What to do: How many of the lines below contain "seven"? Reply with only that figure.

Data:
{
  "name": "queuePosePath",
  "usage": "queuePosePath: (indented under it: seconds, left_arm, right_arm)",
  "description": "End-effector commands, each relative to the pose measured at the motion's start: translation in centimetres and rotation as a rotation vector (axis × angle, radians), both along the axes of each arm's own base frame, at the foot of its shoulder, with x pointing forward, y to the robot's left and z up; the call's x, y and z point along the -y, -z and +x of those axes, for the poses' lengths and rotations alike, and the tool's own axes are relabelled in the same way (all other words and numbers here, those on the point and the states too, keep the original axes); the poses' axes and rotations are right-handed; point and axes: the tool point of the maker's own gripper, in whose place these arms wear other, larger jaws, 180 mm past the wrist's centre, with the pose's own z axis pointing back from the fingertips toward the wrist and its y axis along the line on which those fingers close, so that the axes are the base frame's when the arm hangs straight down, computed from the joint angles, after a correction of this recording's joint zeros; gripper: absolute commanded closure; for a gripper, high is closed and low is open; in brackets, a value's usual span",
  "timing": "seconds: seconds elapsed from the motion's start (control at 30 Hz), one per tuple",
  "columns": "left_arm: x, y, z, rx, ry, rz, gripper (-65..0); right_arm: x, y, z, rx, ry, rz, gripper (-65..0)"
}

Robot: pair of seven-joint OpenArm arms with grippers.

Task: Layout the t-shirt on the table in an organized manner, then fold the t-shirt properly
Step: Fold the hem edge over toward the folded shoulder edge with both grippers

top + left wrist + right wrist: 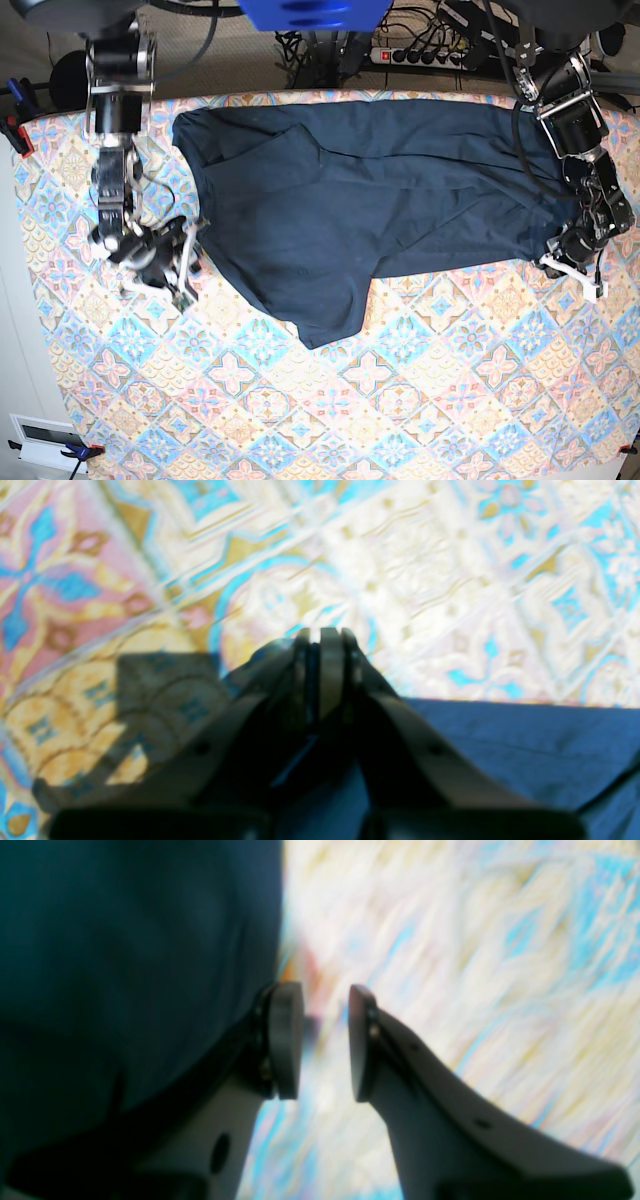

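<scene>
Base view, from overhead: the t-shirt (pixel 350 200), a plain dark navy garment, lies spread across the far half of the worktop (pixel 420 400), its long edge along the far side, one sleeve or corner hanging toward the middle, and broad creases running through the cloth; it is laid out only roughly and not yet folded. The left gripper (pixel 572 262), on this view's right, sits at the shirt's right-hand edge. In the left wrist view the left gripper (pixel 322 635) has its jaws pressed together, with a thin dark strip between them and navy cloth at their base; whether that strip is a pinch of hem cannot be told through the blur. The right gripper (pixel 180 262), on the base view's left, hangs just beside the shirt's opposite edge; the right wrist view shows the right gripper (pixel 326 1040) with a clear gap between its pads and nothing in it, the cloth lying against the outer side of one finger. By its look the fabric is soft, light and limp: it should drape and bunch rather than hold shape, and drag on the patterned cover when pulled. Hems, shoulder seams and corners, where layers are doubled, appear the surest places to pinch; a grip in mid-panel would likely lift a tent of cloth and add creases.
</scene>
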Motion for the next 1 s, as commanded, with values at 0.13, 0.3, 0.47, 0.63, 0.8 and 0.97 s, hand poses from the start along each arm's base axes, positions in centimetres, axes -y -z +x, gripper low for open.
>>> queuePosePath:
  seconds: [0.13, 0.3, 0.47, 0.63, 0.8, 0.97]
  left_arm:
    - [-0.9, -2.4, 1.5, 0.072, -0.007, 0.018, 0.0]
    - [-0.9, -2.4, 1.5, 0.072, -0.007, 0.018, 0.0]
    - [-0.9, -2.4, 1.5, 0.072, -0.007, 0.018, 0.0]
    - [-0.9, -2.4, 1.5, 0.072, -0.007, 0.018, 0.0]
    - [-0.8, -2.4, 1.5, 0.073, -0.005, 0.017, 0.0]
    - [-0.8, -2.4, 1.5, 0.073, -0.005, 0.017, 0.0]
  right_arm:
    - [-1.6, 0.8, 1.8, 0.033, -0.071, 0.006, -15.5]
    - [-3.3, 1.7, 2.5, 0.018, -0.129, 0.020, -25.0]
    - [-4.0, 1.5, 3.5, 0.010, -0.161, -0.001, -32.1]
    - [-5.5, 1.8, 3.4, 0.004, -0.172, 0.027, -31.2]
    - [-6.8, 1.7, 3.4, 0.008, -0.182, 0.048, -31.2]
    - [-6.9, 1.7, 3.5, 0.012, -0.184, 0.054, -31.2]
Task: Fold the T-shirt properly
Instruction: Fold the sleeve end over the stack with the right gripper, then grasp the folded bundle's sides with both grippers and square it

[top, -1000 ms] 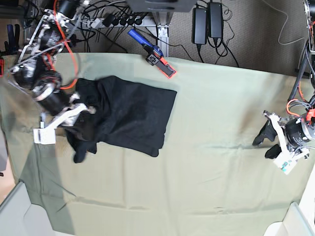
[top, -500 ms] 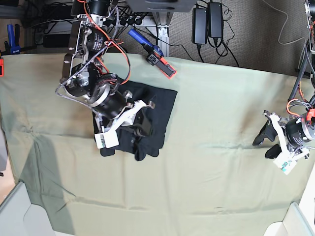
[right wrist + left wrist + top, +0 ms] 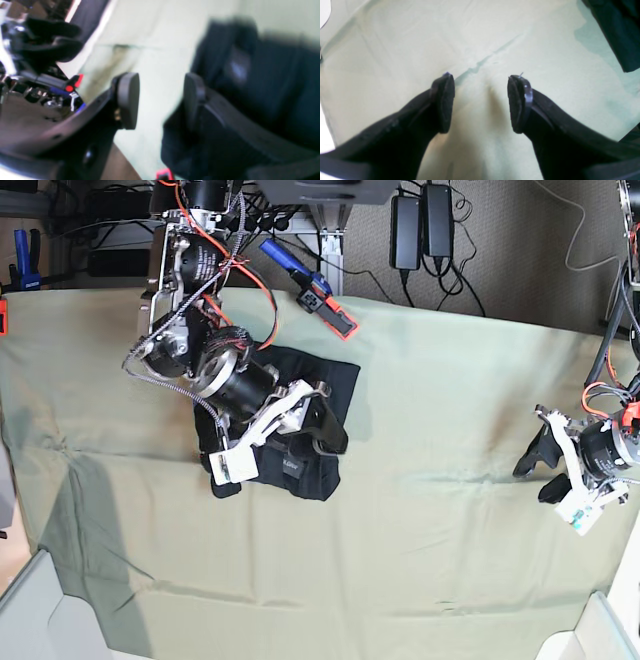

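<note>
Folded narrower, soft black T-shirt point(image 3: 335, 385) forms rectangle

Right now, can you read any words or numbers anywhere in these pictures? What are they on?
No text can be read.
White tag on the right gripper: too small to tell if it carries print.
White tag on the left gripper: the same.
Pale patch on the T-shirt: too blurred to read.
Pale mark on the T-shirt in the base view: too small.
Blue and orange tool: no lettering readable.
</note>
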Tool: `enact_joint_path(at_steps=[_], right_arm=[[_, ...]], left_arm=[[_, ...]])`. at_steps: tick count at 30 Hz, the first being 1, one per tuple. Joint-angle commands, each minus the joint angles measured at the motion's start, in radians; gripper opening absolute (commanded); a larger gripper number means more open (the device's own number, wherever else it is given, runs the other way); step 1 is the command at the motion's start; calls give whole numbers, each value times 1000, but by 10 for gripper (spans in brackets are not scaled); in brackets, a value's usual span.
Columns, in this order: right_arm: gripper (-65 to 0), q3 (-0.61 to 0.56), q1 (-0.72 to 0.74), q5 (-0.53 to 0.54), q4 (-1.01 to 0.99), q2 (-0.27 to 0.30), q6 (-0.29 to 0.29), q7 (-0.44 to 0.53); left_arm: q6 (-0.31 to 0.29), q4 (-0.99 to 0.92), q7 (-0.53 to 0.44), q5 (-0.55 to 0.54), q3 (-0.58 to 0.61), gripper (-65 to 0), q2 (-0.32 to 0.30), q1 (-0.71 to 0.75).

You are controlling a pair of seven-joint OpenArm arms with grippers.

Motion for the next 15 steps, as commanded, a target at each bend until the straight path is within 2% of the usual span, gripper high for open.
enact_joint_path(at_steps=[1,3,4,5,7,8,10,13,15], right_arm=[[-357,1,36,18,58,-3,80,13],[-359,11,57,-37,118,-3,80,5],[-382,20,63,-68,134,-3,80,11],[-434,31,66,-95,142,-3,79,22],[-616,63,72,-143,142,-2,79,36],[-650,81,73,-170,141,2,79,42],[-650,118,73,-226,135,21,79,67],[-650,178,73,-283,102,68,79,113],[-650,219,79,-296,59,108,79,154]], left_arm=[[3,13,-17,-2,-10,-276,-18,-17],[4,13,-8,-3,-10,-276,-18,-17],[4,14,-5,-4,-10,-276,-18,-17],[4,14,-2,-8,-10,-277,-18,-16],[4,14,5,-28,-10,-277,-18,-16],[4,14,8,-45,-10,-279,-17,-15],[-8,21,11,-76,-10,-325,-15,-6],[-71,66,12,-137,-9,-461,-5,30],[-81,116,12,-178,-5,-534,12,60]])
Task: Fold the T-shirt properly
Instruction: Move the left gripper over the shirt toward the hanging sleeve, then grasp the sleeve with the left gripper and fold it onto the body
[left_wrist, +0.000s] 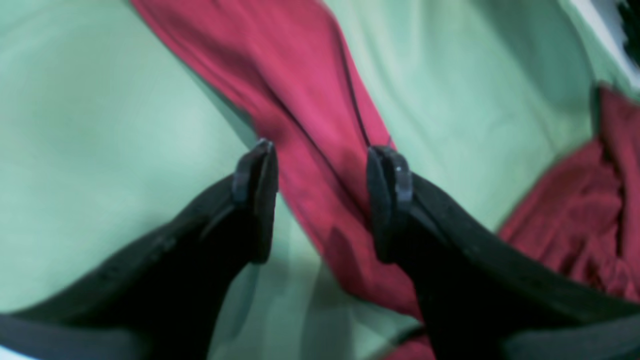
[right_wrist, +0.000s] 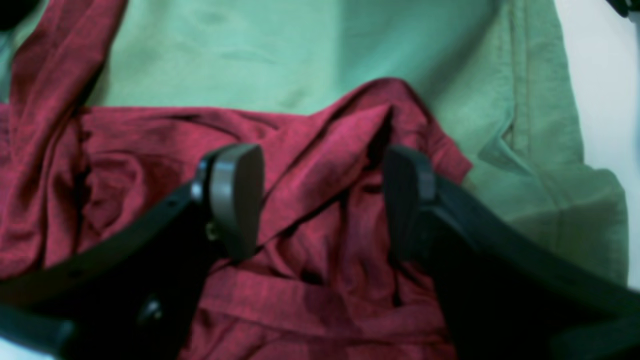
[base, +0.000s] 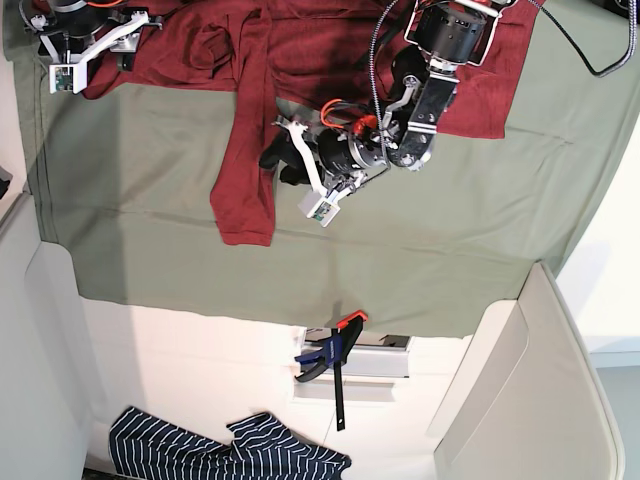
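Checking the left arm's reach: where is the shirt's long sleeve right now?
In the base view the sleeve hangs down from the T-shirt across the green cloth, just left of the open left gripper.

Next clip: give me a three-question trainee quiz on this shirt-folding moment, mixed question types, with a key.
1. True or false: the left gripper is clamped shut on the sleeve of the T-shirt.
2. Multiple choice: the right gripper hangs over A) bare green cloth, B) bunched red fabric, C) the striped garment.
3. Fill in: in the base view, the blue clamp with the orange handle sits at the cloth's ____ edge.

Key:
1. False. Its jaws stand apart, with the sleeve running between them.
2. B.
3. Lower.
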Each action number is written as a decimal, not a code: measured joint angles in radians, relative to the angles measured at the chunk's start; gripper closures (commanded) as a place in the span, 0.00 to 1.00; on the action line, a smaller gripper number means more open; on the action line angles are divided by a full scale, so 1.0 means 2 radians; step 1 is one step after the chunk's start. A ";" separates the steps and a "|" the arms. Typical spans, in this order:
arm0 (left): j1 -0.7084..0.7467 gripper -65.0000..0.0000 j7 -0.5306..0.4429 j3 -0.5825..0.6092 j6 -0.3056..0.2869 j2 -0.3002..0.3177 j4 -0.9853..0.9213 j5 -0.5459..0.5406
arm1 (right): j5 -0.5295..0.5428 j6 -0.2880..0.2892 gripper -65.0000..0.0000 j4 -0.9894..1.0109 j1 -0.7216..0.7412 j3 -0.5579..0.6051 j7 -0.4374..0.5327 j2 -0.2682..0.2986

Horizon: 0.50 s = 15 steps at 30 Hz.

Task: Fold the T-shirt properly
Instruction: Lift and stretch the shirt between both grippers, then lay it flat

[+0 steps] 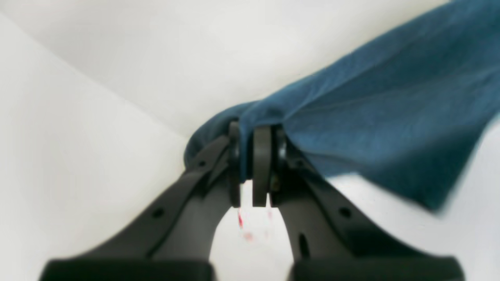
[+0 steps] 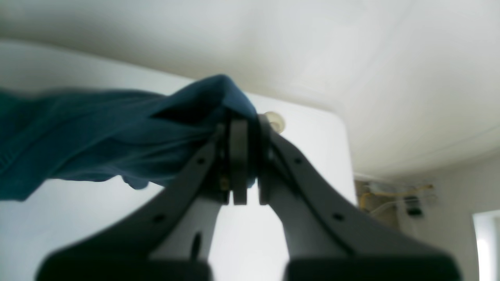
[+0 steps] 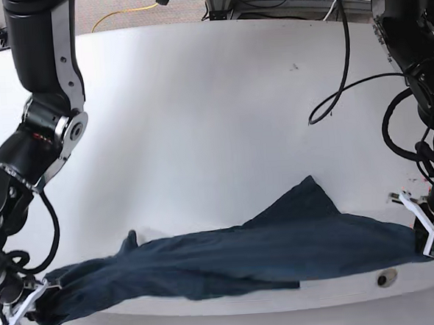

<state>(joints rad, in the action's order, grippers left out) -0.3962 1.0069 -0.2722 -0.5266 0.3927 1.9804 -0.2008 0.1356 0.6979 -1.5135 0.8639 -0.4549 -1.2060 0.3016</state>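
left wrist view: the left gripper (image 1: 254,171) has its jaws pinched together on a bunched edge of the t-shirt (image 1: 390,117). from the grip the cloth runs away up and to the right of this view as a taut band, lifted off the white table (image 1: 78,156) just under the jaws. so the shirt lies wholly to one side of this gripper, none of it behind

right wrist view: the right gripper (image 2: 242,171) is likewise clamped tight on a gathered lump of the t-shirt (image 2: 97,132), and here the cloth runs off to the left of the view, sagging a little in the middle. the table (image 2: 304,136) edge sits just beyond the jaws, with the room (image 2: 429,195) past it

base view: the t-shirt (image 3: 267,251) is stretched into one long, rumpled strip along the near edge of the table (image 3: 200,119), its long axis running side to side between the two arms. the left gripper (image 3: 428,242) holds the end at this view's right, the right gripper (image 3: 20,311) the end at its left, right at the table's rim. a pointed flap sticks up from the strip nearer the left gripper. each arm is at its own end, so neither is nearer the middle; my judgement is that the coming move turns on both ends travelling together, square to the strip, toward the far side of the table to spread the cloth flat
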 measured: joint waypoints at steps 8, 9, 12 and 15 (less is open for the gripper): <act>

Response: 2